### EXERCISE
In the records below, find the line holding "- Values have" and the line holding "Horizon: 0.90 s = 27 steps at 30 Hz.". Set down both, with every line between them, exactly.

### DATA TO USE
---
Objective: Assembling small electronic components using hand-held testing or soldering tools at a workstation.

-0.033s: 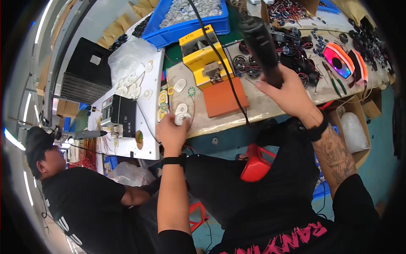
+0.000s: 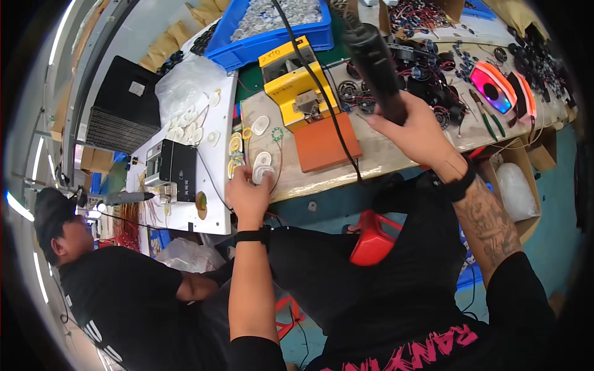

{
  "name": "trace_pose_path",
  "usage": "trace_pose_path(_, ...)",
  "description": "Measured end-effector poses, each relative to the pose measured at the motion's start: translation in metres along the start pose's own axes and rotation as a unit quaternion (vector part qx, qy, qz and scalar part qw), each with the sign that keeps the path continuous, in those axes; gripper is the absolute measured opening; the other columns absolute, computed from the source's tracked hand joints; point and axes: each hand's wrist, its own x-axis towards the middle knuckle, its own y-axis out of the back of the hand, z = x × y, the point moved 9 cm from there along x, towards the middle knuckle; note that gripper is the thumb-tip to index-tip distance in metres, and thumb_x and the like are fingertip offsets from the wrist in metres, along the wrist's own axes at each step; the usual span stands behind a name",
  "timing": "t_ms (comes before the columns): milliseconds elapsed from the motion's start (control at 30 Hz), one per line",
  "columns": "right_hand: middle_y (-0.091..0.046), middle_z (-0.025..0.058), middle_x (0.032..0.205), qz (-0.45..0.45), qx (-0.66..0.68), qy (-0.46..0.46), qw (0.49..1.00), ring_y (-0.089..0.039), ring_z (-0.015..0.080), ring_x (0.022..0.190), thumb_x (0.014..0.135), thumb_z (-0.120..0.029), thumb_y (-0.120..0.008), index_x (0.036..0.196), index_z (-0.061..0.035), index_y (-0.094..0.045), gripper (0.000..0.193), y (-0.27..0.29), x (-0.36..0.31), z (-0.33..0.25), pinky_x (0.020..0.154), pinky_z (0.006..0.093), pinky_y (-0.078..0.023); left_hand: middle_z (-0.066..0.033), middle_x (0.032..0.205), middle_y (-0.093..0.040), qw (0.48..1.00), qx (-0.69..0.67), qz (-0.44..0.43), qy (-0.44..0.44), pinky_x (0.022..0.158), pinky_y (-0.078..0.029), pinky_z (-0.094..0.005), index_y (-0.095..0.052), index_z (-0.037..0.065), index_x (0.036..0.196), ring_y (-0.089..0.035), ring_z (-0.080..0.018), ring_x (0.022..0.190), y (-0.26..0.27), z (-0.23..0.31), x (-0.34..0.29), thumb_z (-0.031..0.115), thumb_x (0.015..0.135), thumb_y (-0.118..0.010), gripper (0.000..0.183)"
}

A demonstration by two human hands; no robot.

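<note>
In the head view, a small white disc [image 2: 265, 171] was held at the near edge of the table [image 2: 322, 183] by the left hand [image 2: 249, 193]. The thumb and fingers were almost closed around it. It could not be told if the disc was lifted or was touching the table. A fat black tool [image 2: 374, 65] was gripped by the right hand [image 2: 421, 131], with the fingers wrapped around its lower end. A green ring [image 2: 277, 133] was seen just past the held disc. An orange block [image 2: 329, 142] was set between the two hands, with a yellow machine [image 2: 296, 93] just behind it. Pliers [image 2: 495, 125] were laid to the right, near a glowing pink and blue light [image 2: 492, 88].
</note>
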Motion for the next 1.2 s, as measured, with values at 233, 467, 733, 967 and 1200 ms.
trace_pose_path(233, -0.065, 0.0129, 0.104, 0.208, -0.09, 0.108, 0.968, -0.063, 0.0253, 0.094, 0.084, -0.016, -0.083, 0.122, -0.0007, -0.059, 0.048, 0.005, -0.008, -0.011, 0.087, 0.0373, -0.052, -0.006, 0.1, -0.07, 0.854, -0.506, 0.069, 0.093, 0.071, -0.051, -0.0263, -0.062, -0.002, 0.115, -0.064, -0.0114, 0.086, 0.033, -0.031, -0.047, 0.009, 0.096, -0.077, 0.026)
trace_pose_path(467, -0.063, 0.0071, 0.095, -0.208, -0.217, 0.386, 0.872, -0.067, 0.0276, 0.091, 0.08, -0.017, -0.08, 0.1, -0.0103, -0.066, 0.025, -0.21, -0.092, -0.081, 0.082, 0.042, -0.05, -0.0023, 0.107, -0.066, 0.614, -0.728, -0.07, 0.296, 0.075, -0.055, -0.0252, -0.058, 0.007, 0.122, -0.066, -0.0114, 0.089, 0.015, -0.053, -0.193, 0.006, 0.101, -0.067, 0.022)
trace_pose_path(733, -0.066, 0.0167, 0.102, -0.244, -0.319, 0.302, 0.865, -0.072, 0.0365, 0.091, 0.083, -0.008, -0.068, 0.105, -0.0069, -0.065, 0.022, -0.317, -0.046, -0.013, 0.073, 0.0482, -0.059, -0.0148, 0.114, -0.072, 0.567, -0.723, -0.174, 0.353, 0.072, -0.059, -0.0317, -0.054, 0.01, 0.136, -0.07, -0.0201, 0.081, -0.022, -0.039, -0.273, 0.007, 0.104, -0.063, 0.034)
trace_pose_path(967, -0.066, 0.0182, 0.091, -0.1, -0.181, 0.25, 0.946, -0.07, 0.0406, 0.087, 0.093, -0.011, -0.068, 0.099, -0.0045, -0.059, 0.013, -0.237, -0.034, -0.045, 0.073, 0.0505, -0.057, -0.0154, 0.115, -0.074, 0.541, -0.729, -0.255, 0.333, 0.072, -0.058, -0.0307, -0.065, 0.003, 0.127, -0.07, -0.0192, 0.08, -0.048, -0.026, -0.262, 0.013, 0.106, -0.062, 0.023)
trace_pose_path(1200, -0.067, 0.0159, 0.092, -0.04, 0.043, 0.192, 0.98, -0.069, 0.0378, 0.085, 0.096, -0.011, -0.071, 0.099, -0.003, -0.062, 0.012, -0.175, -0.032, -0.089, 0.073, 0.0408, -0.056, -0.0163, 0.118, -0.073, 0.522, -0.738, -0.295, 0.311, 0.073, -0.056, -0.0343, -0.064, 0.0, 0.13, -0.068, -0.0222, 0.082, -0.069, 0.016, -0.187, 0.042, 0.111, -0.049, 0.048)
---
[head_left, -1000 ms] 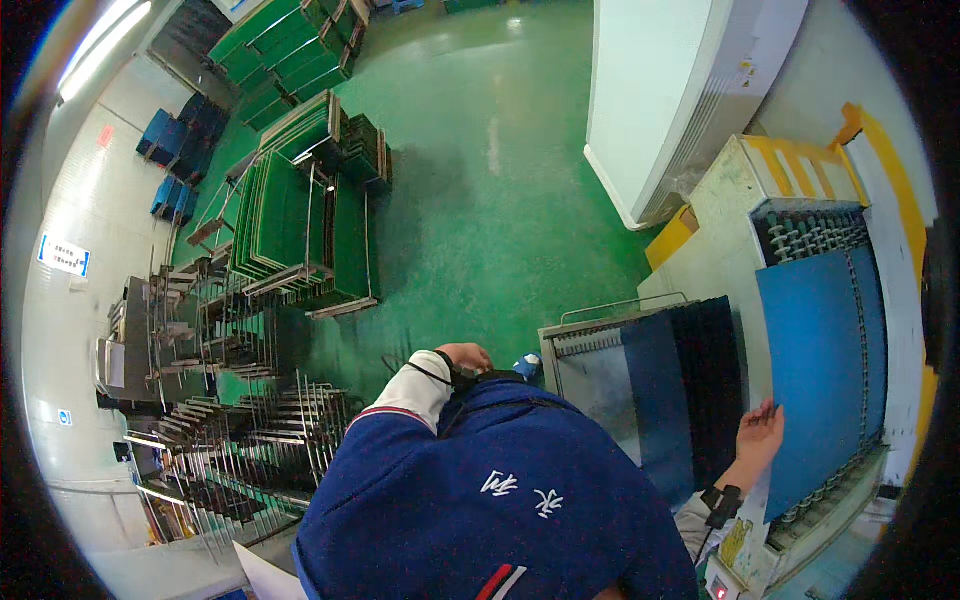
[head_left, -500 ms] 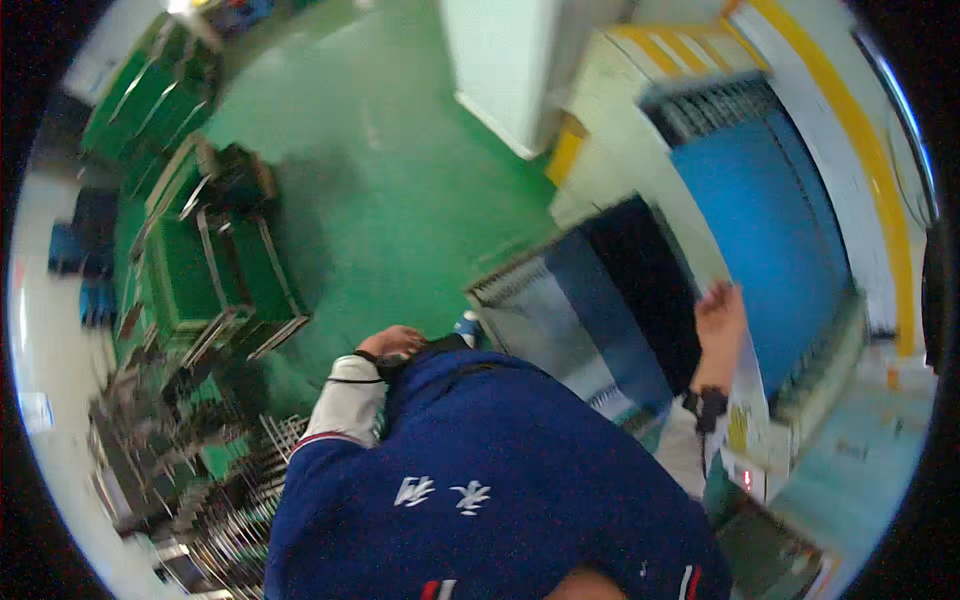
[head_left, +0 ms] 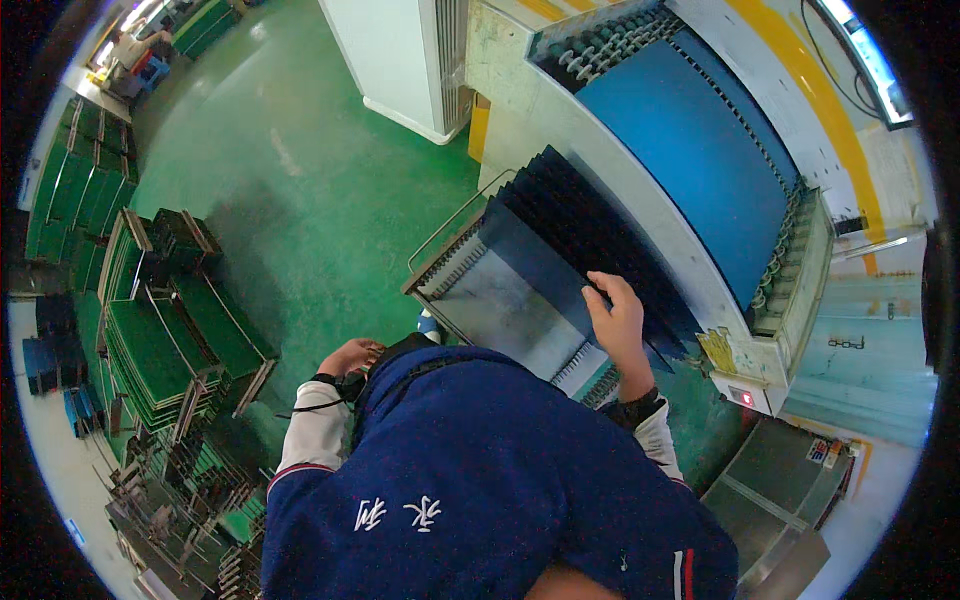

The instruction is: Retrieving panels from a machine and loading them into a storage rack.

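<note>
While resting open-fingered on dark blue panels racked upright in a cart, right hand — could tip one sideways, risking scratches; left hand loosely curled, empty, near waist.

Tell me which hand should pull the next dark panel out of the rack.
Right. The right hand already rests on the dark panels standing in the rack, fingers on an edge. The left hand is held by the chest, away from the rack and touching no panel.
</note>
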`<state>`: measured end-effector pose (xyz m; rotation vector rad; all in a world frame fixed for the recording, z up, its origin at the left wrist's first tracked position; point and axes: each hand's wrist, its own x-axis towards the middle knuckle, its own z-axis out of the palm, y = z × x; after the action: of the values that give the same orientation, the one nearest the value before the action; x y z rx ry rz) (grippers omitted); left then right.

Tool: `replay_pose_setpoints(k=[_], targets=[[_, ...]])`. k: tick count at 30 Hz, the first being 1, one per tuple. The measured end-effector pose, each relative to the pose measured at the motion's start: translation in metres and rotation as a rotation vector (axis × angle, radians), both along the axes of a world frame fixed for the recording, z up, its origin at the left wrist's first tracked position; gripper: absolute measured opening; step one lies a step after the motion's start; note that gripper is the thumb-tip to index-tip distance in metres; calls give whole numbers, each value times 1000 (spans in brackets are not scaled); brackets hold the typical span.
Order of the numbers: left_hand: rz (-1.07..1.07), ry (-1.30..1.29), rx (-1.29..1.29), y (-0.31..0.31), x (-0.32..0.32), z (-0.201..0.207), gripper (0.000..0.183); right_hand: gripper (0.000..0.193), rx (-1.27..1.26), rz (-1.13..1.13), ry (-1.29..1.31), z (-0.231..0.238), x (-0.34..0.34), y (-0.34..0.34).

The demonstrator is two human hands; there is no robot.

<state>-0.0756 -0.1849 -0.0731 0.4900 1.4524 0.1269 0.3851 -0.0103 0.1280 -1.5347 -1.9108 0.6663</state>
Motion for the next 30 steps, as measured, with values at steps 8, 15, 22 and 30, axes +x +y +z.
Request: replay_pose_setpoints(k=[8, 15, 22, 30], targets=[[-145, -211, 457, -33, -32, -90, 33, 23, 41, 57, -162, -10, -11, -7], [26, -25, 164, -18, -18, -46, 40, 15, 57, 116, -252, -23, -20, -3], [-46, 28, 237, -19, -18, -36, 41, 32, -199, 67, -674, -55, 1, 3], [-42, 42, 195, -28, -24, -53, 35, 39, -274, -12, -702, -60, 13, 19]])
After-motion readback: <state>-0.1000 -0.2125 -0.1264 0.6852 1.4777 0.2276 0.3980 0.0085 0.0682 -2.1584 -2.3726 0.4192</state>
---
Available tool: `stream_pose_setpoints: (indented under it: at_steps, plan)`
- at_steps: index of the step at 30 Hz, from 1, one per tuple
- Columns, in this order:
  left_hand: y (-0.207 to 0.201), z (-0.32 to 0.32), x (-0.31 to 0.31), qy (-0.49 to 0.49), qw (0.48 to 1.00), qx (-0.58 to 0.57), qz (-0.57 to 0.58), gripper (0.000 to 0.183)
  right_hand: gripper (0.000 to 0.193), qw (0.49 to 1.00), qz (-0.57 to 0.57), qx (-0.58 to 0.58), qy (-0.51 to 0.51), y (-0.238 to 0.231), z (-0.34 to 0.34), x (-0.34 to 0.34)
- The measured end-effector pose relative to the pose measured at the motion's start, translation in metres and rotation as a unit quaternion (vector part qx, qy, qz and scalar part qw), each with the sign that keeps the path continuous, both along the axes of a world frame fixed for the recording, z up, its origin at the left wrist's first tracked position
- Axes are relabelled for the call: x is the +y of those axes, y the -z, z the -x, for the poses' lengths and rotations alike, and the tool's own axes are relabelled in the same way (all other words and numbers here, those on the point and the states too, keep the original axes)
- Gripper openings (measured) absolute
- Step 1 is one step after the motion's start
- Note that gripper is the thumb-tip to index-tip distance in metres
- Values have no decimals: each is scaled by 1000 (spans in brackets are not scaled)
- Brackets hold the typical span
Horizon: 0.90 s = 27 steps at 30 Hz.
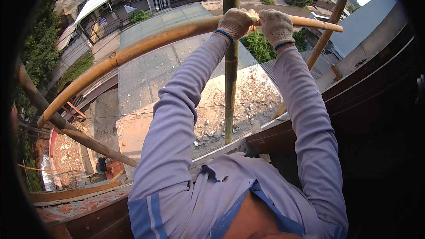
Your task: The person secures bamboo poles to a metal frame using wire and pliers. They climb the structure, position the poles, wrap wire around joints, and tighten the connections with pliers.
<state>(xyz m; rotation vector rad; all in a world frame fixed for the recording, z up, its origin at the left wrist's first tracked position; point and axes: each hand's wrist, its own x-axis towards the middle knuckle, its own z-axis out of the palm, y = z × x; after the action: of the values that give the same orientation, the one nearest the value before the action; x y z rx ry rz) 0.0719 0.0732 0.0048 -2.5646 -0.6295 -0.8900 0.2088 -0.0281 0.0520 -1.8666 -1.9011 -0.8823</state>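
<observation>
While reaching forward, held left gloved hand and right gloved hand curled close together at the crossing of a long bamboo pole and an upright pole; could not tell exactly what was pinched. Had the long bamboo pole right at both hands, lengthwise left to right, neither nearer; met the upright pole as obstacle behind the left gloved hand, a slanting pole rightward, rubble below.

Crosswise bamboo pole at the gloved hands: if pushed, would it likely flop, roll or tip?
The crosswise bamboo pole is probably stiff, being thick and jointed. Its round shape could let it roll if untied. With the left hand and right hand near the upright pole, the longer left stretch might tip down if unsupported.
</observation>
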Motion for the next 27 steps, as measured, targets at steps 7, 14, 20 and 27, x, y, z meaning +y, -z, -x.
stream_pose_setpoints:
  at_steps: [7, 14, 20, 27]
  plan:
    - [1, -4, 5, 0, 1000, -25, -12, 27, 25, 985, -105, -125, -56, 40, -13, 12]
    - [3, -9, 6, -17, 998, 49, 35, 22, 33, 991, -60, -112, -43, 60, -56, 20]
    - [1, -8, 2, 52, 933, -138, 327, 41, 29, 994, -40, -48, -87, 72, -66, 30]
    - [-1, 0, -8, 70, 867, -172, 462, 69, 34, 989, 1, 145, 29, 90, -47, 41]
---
### ANSWER SECTION
- Values have no decimals: each is scaled by 1000 (spans in brackets are not scaled)
- Brackets hold the typical span
Horizon: 0.90 s = 27 steps at 30 Hz.

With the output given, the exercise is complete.